§ Required action: In the data that follows, find the line with "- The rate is"; transcribe it, every later line up to the one with "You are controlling", and that line as well, exactly and with no others.

§ The data:
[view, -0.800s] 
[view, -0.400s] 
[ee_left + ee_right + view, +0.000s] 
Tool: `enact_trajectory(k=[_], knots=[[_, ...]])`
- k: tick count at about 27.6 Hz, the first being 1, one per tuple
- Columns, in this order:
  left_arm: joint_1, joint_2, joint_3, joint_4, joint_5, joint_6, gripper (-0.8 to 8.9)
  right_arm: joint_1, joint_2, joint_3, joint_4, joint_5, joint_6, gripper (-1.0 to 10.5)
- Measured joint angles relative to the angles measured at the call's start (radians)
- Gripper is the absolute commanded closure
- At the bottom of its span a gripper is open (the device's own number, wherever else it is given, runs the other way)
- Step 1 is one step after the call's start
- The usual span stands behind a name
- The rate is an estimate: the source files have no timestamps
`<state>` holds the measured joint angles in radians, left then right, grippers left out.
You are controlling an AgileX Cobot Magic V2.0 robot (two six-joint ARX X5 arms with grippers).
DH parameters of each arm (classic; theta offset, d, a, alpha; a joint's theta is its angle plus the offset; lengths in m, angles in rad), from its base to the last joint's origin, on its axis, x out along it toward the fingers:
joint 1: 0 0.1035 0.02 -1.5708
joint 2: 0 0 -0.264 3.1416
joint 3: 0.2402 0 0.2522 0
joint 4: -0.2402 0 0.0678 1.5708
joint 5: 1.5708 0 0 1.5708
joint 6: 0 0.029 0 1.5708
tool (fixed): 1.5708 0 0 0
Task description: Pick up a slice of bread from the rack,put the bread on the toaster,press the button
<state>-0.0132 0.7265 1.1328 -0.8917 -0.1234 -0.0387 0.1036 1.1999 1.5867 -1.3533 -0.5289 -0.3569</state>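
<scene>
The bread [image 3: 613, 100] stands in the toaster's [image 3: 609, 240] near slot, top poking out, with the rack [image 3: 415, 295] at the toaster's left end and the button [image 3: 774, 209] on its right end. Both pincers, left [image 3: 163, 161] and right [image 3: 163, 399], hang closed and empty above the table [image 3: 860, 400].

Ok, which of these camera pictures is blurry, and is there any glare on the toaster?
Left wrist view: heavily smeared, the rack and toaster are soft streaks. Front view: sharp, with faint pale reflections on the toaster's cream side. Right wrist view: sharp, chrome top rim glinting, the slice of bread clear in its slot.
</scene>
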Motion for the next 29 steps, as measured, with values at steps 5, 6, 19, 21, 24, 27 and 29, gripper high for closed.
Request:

§ Answer space:
- The rate is an estimate: the source files have no timestamps
`<state>` holds the measured joint angles in radians, left then right, grippers left out.
You are controlling an AgileX Cobot Magic V2.0 robot (two six-joint ARX X5 arms with grippers).

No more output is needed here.